> _What is needed_
Copy the lines of the data below exactly, starting at the first and stopping after the line that contains "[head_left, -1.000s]"; include no pictures.
----- Recorded data
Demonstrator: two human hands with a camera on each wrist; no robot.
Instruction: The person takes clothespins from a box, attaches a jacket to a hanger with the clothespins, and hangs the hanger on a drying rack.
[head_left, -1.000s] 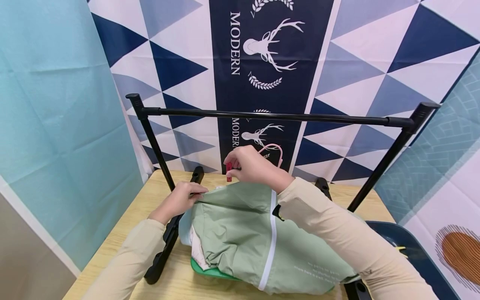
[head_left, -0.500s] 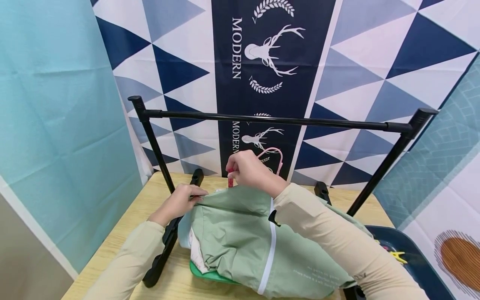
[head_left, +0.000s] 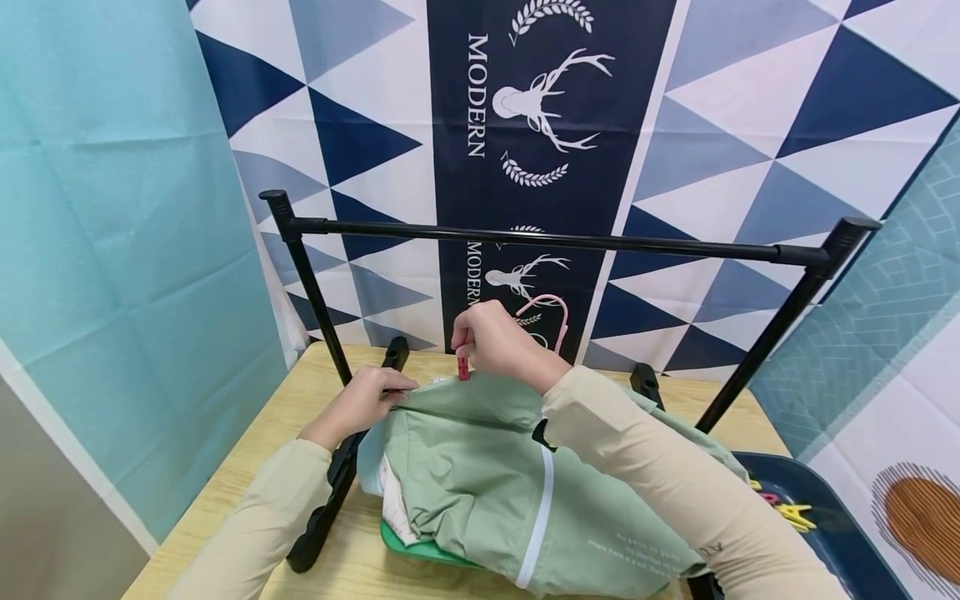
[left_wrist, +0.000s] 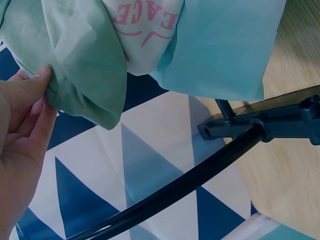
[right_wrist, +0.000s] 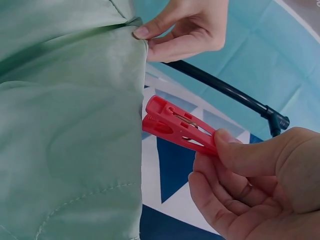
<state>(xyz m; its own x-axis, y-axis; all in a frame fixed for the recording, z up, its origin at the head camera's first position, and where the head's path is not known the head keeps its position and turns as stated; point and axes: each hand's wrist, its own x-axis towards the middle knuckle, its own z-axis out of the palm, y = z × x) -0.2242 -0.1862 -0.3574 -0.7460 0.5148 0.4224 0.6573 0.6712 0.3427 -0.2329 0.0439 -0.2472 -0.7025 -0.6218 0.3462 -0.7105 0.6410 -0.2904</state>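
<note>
In the head view my left hand (head_left: 362, 406) pinches the upper left edge of a sage-green garment (head_left: 480, 475), which has a white stripe and small print. The left wrist view shows the thumb (left_wrist: 42, 75) pressing the cloth against the fingers. My right hand (head_left: 498, 337) holds a red clothespin (right_wrist: 180, 125) by its handle end, between thumb and fingers. The clothespin's mouth points at the garment's edge and is right beside it; whether it touches the cloth I cannot tell. Under the green garment lie a white cloth with pink letters (left_wrist: 142, 30) and a light blue cloth (left_wrist: 220, 55).
A black rack's bar (head_left: 525, 239) spans above the garment, with feet on the wooden table (head_left: 225, 533). Behind the right hand rises a pink hanger hook (head_left: 564, 317). A green tray (head_left: 427, 552) lies beneath the clothes. A dark blue basin (head_left: 855, 533) holds yellow clothespins (head_left: 797, 515).
The right hand has lowered the red clothespin from above the garment down to its upper edge. The left hand keeps its pinch on the cloth in the same place.
</note>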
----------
> _Solution for this problem_
Demonstrator: two human hands with a camera on each wrist; no robot.
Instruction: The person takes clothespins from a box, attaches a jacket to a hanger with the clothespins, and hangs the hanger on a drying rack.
[head_left, -1.000s] 

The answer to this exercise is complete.